When it was clear that disaster was looming, his reaction was typically defiant and indeed perverse: He went to the restaurant, the Grand Véfour, with half a dozen friends whom he managed to round up, and had a valedictory meal. One of these friends was Julien Barneuve.
A grand and fine meal it was, although the service was patchy; the waiters’ minds were distracted. Fortunately, the chef’s professionalism held out and supplies of food had not yet run low. Bronsen made a short speech at the end; the mood was immensely, almost hysterically, good-humored.
“All around you, my friends, on this table, you see the best of what two thousand years of civilization has to offer. We have the finest damask cloth, its origins in the Middle East, amongst the Semitic nations but actually, I believe, made in Lyon. This rests on a table cut from a mahogany tree, hewn in the Americas, transported on a ship manned by a crew such as those who have been carrying the goods of the world for millennia. The table rests on an Aubusson carpet, worn and dirty perhaps, but in a design which dates back to the reign of Louis the Fourteenth and which has been produced by craftsmen in the same factory ever since.

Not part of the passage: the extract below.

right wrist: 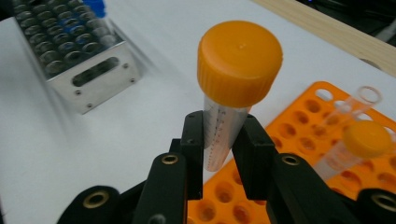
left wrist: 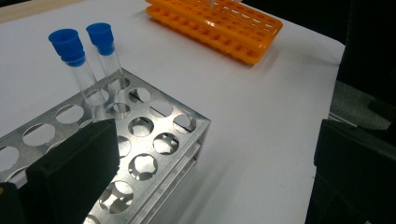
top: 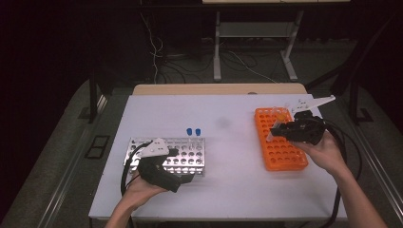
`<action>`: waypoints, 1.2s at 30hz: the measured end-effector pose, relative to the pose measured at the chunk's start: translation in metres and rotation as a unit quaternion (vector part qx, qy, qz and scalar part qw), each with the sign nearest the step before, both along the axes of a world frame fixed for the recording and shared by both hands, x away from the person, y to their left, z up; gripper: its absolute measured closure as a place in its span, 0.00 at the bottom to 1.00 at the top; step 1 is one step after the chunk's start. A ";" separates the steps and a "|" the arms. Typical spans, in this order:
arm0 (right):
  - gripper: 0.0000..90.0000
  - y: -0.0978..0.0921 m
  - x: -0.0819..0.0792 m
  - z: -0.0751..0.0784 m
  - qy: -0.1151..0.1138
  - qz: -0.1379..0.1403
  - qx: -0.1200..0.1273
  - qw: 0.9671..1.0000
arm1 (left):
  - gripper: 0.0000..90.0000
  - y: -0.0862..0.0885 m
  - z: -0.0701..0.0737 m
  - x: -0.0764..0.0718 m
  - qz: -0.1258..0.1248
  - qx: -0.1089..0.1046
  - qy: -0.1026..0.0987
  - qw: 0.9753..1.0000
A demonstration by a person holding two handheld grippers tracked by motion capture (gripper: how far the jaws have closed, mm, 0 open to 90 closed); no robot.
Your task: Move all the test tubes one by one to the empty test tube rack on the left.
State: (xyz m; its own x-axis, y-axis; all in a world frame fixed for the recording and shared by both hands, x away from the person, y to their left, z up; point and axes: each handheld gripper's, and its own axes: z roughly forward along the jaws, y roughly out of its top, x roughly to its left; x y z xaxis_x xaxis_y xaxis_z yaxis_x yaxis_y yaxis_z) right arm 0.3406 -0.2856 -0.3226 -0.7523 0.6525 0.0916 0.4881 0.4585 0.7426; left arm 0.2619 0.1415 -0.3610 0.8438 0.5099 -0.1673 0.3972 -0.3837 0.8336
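Note:
My right gripper (right wrist: 219,128) is shut on a clear graduated tube (right wrist: 219,140) with an orange screw cap (right wrist: 239,60), held upright above the near end of the orange rack (right wrist: 303,121). In the high view that right gripper (top: 278,130) hovers over the orange rack (top: 280,154) at the table's right. My left gripper (left wrist: 215,135) is open, its jaws wide apart, at the corner of the metal rack (left wrist: 154,140). Two blue-capped glass tubes (left wrist: 77,60) stand in that rack's far holes. From above, the left gripper (top: 178,166) lies on the metal rack (top: 190,152).
A second orange-capped tube (right wrist: 359,140) and an uncapped clear tube (right wrist: 362,100) lean in the orange rack. The white table top (top: 228,156) stretches between the two racks. A wooden edge (top: 218,89) borders the far side, with table legs and cables beyond.

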 end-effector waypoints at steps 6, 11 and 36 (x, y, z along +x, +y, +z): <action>0.82 0.013 -0.008 0.008 0.006 0.030 0.005 1.000 | 0.00 -0.002 0.009 0.001 -0.007 0.003 -0.003 1.000; 0.82 0.024 -0.016 0.015 0.008 0.055 0.008 0.998 | 0.00 -0.007 0.017 0.003 -0.019 0.007 -0.005 1.000; 0.82 0.095 -0.039 0.029 0.009 0.174 -0.015 0.985 | 0.04 -0.042 0.062 0.023 -0.081 0.036 -0.020 0.996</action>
State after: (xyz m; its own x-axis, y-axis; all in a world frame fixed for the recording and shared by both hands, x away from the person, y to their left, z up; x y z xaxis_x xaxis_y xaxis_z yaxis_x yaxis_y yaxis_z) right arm 0.3013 -0.1902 -0.2939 -0.9290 0.3583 0.0928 0.3115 0.6214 0.7189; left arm 0.2846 0.0995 -0.2988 0.9210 0.3763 -0.1008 0.2932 -0.4990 0.8155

“And all this to support, to bring close to us, the food, which we eat with our knives and forks in a fashion we learned from the Ottomans, served, course by course, in a style we used to call the Russian manner.
“Here we approach the foothills of civilization; I chose everything carefully for this reason. We began, did we not, with foie gras from the Dordogne, perfectly produced in some farmer’s basse-cour, fatted on cream and corn, taken to the railway station, and transported on a train line paid for by the British. I pay tribute to them. Whatever one may think of our allies, no one can deny that they make fine railways.